Top of Available data
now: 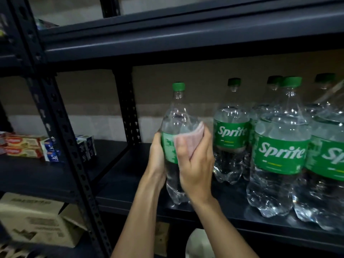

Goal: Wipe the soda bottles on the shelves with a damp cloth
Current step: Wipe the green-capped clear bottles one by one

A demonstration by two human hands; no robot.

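Note:
A clear Sprite bottle (176,116) with a green cap stands upright near the front edge of the dark metal shelf (130,183). My left hand (157,155) grips its left side at the green label. My right hand (195,164) holds a pink cloth (189,138) pressed against the bottle's front and right side. Several more Sprite bottles (279,151) stand upright to the right on the same shelf, apart from the held one.
A perforated black upright (74,164) divides this bay from the left one, where toothpaste boxes (24,147) lie. A cardboard box (37,218) sits on the shelf below left. The upper shelf beam (186,43) hangs close above the bottle caps.

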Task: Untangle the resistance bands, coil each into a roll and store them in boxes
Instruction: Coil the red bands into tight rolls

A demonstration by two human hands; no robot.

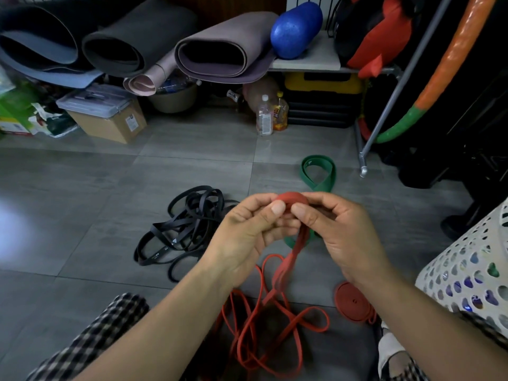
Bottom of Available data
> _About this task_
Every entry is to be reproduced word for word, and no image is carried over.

> _Output below_
now: 

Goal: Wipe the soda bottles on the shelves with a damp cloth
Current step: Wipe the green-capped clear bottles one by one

A demonstration by two human hands; no robot.

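Note:
A clear Sprite bottle (176,116) with a green cap stands upright near the front edge of the dark metal shelf (130,183). My left hand (157,155) grips its left side at the green label. My right hand (195,164) holds a pink cloth (189,138) pressed against the bottle's front and right side. Several more Sprite bottles (279,151) stand upright to the right on the same shelf, apart from the held one.
A perforated black upright (74,164) divides this bay from the left one, where toothpaste boxes (24,147) lie. A cardboard box (37,218) sits on the shelf below left. The upper shelf beam (186,43) hangs close above the bottle caps.
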
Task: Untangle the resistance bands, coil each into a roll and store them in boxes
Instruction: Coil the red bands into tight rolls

A demonstration by two human hands; no robot.

No additional work remains on the exercise.